There’s no doubt we both do and did this with ourselves and Alex.  Sometimes it’s easier, so much less aggravation, so many less questions to answer if we maintain what we in the land of disability like to call our ‘bubble’; where our life seems normal even though we accept that to most people it looks anything but.  So the shutters come down, the doors are closed, invitations are declined and life goes on being lived, but very much within our own 4 walls and on our terms.  It’s easy… but it’s not much fun.  You resent life if it’s lived this way because you can see just how much of life you are not living, you are just exist-ing… you see how much is passing you by that you just – foolishly, oh so light-heartedly – assumed would be yours for the taking.

So we went out.  We took baby steps.  Days away from home just by ourselves.  Look, we’ve done it, we’ve had a walk, had a picnic, had an icecream.  Isn’t this what normal people do?  (Again, whatever normal is…).  Days out with close friends.  Weekends away with friends and their children which have been glorious times for us and Emma, just to be out there.  And we found… it was ok.  And just as Elsa was so much happier when her town accepted her for who she was and she could use those unusual powers for fun (How great that Olaf never has to find out what summer means for a snowman?)… How much happier are we, with our unusually put together family when we – and Alex – are out in the full glare of everyone.


Our friends, they are accepting, they ask sensible questions, they help.  Strangers… well, it would be great if those few stared a little less, but in the main they check Alex, they look at us and they grin.  It’s hard not to as all those of you who have met him can attest to – he’s a happy little boy and that’s infectious, disability or no.  And that flapping of arms, those stamping feet, you know he’s happy.  No grey areas for our little boy.

Last Saturday, we put him firmly front and centre at a local fundraiser.  Here he is, here’s our boy, thank you for helping him.  People’s generosity to The Wakey Cup was astounding.  So many people came and said hello, and so many people supported the day and the cause – in so many ways.  There is enough to buy him a trike, which we are so excited by.  We think he’ll love it.  The different movements it will allow him, the different sensations he will feel being more exposed to the air.  There is also, hopefully, amazingly, enough to get a 3 wheeler all-terrain buggy so that when Emma goes hunting for shells on the beach near her grandparents, we can all go and help.  This will all add to Alex’s exploration and enjoyment of life, thus enabling us all.

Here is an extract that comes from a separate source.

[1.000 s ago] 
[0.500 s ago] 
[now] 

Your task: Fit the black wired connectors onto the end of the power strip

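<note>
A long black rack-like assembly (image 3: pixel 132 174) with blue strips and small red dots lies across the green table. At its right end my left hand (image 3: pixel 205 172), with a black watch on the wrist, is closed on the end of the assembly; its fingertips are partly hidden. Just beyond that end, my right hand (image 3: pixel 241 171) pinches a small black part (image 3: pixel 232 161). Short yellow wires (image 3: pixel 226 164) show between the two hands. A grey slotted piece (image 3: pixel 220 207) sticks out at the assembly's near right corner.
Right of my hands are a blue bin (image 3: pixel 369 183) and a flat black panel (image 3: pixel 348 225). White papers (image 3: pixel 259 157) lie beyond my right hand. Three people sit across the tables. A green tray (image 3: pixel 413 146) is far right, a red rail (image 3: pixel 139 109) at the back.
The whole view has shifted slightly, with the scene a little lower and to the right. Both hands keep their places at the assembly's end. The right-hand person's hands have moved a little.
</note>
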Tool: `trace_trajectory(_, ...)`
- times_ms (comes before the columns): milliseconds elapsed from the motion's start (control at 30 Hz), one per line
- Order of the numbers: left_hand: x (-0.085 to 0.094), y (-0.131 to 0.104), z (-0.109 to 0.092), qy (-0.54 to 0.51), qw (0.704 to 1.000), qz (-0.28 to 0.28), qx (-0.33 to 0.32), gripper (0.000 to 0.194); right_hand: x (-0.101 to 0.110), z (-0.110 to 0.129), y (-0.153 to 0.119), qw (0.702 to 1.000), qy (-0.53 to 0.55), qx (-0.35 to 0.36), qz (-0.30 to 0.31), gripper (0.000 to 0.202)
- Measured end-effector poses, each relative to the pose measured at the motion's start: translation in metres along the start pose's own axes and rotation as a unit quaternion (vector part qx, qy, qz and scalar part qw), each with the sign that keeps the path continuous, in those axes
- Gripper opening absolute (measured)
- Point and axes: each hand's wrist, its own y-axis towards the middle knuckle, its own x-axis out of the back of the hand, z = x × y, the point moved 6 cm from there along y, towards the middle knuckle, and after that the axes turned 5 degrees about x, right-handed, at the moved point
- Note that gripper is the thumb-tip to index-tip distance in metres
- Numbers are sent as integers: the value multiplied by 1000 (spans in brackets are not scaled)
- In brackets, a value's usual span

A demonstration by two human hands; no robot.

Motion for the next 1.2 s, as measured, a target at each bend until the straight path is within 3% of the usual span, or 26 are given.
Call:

We cannot thank all of you who supported this day enough.  And to the Wakey Cup organisers a special thank you, for the time and effort you put in to making it such a success.  You’re truly amazing.

Thank you.  From all of us.

Alex & Sammy

This is me and my cousin Sammy on the bouncy castle.  We loved it.  Thank you all so so much, my Mummy says that this trike will make me quicker than Emma!